● **Prompt**:
Print the entries underneath word for word, omitting whatever pictures they contain.

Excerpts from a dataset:
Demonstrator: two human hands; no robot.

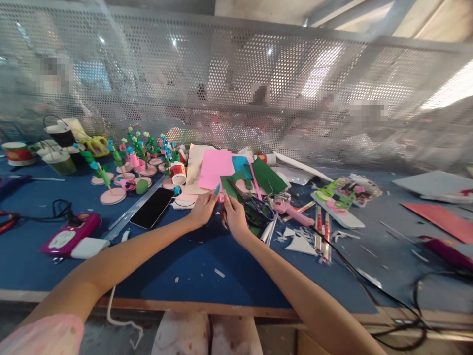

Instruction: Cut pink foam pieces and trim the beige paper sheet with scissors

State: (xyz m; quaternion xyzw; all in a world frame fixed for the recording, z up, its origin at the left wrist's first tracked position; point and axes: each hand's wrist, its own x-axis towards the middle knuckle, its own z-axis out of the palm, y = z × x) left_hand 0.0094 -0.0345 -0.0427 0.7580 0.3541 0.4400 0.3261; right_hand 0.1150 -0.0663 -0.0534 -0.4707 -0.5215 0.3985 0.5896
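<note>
A pink sleeve (48, 335) sits nearest my camera; farther in, both hands meet at one small pink piece (221, 198).

I see the piece between the left hand (202, 210) and the right hand (235, 217), fingertips of both narrowed on it, so neither is nearer; its long axis is too small to read. One teal tip (217, 189) shows by the left fingers, nail or paper, I can't tell. Just beyond lies one pink sheet (215, 168). Rightward I count one pair of scissors (262, 209), one pink glue gun (295, 213) and two red-and-white sticks (318, 229); leftward, one black phone (152, 209), then one magenta power block (72, 236). The flower-like models (136, 148) overlap too much for me to count.
</note>
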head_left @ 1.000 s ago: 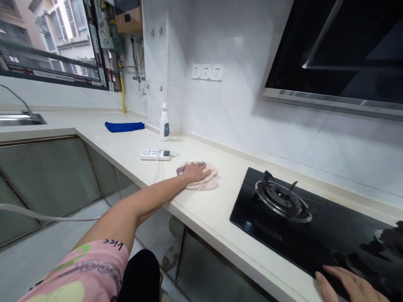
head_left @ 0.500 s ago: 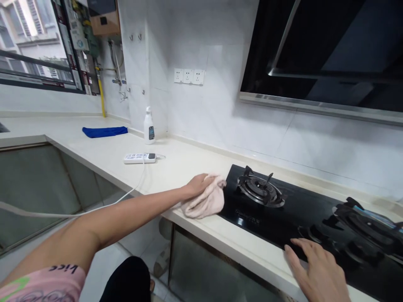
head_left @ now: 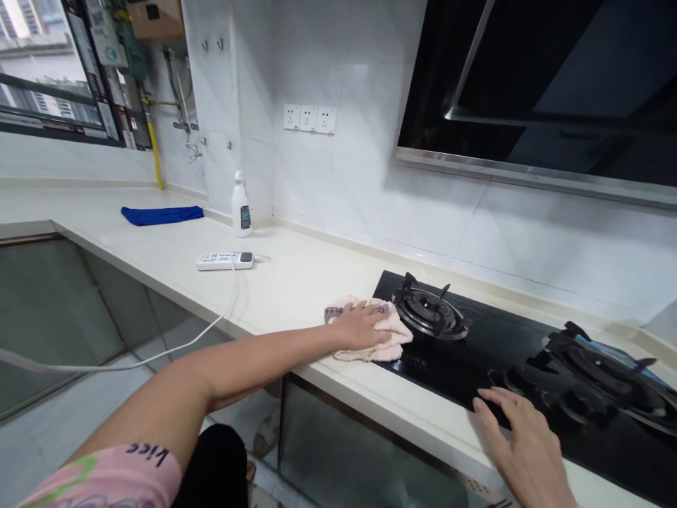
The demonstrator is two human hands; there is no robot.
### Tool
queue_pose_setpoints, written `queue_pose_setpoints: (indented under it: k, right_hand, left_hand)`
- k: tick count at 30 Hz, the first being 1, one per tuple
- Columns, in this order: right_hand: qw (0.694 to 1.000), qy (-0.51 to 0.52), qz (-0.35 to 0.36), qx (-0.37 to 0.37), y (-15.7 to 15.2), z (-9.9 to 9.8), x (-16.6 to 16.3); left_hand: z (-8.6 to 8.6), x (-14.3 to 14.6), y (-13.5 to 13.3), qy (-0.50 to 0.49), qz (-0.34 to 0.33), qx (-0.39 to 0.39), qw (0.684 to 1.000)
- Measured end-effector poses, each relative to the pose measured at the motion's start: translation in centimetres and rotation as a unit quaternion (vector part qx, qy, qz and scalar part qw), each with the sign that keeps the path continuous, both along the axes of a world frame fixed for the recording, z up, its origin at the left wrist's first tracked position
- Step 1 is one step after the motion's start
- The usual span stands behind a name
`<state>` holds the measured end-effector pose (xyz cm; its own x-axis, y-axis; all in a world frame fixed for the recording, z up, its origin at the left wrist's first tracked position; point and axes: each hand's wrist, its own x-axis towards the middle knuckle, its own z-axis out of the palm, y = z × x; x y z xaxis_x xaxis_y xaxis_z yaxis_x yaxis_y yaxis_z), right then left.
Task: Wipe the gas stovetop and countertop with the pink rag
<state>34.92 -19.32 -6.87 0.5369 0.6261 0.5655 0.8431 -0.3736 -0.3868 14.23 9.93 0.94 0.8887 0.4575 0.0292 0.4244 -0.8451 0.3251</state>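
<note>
Head view: at far left, a pink sleeve (head_left: 106,480) is printed with short dark lettering that cannot be read with certainty. On the desk (head_left: 296,282), a blue cloth (head_left: 162,215) is laid, then a white power strip (head_left: 225,262) with illegible small print, then an upright spray bottle (head_left: 241,212), its dark label too small to be read. Farther right, a pink cloth (head_left: 396,328) is spread beneath the left grip (head_left: 362,326), partly on the desk, partly over the left edge of the hob (head_left: 460,374), whose faint front lettering cannot be made out. The left grip is opened flat, palm down on the pink cloth. The right grip (head_left: 523,437) is held loosely open at the hob's front edge, well apart from the pink cloth; whether the hob is touched cannot be told.
</note>
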Motion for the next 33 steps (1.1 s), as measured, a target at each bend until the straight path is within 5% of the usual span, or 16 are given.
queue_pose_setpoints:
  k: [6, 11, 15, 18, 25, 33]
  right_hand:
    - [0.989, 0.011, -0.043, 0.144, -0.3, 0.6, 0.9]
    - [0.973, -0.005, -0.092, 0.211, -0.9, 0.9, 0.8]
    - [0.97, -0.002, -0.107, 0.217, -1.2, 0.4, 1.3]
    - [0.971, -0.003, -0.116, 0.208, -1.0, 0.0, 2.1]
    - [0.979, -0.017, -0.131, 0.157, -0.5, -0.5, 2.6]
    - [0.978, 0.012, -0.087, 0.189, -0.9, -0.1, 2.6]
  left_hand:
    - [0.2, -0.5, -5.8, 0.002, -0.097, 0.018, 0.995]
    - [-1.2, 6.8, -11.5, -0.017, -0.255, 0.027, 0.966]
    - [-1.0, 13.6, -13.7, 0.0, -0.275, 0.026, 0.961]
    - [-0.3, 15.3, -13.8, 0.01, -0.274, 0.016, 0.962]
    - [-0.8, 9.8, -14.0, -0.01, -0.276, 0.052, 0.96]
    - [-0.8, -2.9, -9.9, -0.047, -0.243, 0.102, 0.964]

● **Solution to the exercise**:
Demonstrator: two human hands; no robot.


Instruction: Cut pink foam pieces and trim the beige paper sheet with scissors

State: (xyz m; quaternion xyzw; all in a world frame fixed for the recording, z up, its origin at the left wrist's first tracked position; point and axes: each hand's wrist, its own x-axis towards the middle knuckle, its own z-axis out of the palm, y = z × x) left_hand 0.0094 -0.0345 -0.0427 0.7580 0.3541 0.4400 0.3261; right_hand 0.1150 -0.0663 -0.0534 -0.4707 -0.5215 0.3985 0.5896
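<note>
A pink sleeve (48, 335) sits nearest my camera; farther in, both hands meet at one small pink piece (221, 198).

I see the piece between the left hand (202, 210) and the right hand (235, 217), fingertips of both narrowed on it, so neither is nearer; its long axis is too small to read. One teal tip (217, 189) shows by the left fingers, nail or paper, I can't tell. Just beyond lies one pink sheet (215, 168). Rightward I count one pair of scissors (262, 209), one pink glue gun (295, 213) and two red-and-white sticks (318, 229); leftward, one black phone (152, 209), then one magenta power block (72, 236). The flower-like models (136, 148) overlap too much for me to count.
</note>
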head_left @ 1.000 s ago: 
head_left @ 0.500 s ago: 
head_left @ now: 
The demonstrator is two human hands; there is no robot.
### Tool
queue_pose_setpoints, written `queue_pose_setpoints: (indented under it: k, right_hand, left_hand)`
- k: tick count at 30 Hz, the first being 1, one per tuple
- Columns, in this order: right_hand: qw (0.694 to 1.000), qy (-0.51 to 0.52), qz (-0.35 to 0.36), qx (-0.37 to 0.37), y (-15.7 to 15.2), z (-9.9 to 9.8), x (-16.6 to 16.3); left_hand: z (-8.6 to 8.6), x (-14.3 to 14.6), y (-13.5 to 13.3), qy (-0.50 to 0.49), qz (-0.34 to 0.33), qx (-0.39 to 0.39), qw (0.684 to 1.000)
- Measured end-effector poses, each relative to the pose measured at the motion's start: translation in centimetres and rotation as a unit quaternion (vector part qx, qy, qz and scalar part qw), each with the sign that keeps the path continuous, both along the axes of a world frame fixed for the recording, z up, its origin at the left wrist's first tracked position
- Step 1 is one step after the motion's start
- The usual span stands behind a name
`<state>` holds the measured end-effector pose (xyz cm; its own x-axis, y-axis; all in a world frame fixed for the recording, z up, its origin at the left wrist's first tracked position; point and axes: each hand's wrist, its own x-axis towards the middle knuckle, its own z-axis out of the palm, y = z × x; x y z xaxis_x xaxis_y xaxis_z yaxis_x yaxis_y yaxis_z), right then left.
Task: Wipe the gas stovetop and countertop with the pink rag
<state>34.92 -19.32 -6.87 0.5369 0.6261 0.5655 0.8431 -0.3736 -0.3868 14.23 9.93 0.94 0.8887 0.4575 0.0292 0.4244 -0.8451 0.3251</state>
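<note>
Head view: at far left, a pink sleeve (head_left: 106,480) is printed with short dark lettering that cannot be read with certainty. On the desk (head_left: 296,282), a blue cloth (head_left: 162,215) is laid, then a white power strip (head_left: 225,262) with illegible small print, then an upright spray bottle (head_left: 241,212), its dark label too small to be read. Farther right, a pink cloth (head_left: 396,328) is spread beneath the left grip (head_left: 362,326), partly on the desk, partly over the left edge of the hob (head_left: 460,374), whose faint front lettering cannot be made out. The left grip is opened flat, palm down on the pink cloth. The right grip (head_left: 523,437) is held loosely open at the hob's front edge, well apart from the pink cloth; whether the hob is touched cannot be told.
</note>
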Motion for the next 33 steps (1.1 s), as measured, a target at each bend until the straight path is within 5% of the usual span, or 16 are given.
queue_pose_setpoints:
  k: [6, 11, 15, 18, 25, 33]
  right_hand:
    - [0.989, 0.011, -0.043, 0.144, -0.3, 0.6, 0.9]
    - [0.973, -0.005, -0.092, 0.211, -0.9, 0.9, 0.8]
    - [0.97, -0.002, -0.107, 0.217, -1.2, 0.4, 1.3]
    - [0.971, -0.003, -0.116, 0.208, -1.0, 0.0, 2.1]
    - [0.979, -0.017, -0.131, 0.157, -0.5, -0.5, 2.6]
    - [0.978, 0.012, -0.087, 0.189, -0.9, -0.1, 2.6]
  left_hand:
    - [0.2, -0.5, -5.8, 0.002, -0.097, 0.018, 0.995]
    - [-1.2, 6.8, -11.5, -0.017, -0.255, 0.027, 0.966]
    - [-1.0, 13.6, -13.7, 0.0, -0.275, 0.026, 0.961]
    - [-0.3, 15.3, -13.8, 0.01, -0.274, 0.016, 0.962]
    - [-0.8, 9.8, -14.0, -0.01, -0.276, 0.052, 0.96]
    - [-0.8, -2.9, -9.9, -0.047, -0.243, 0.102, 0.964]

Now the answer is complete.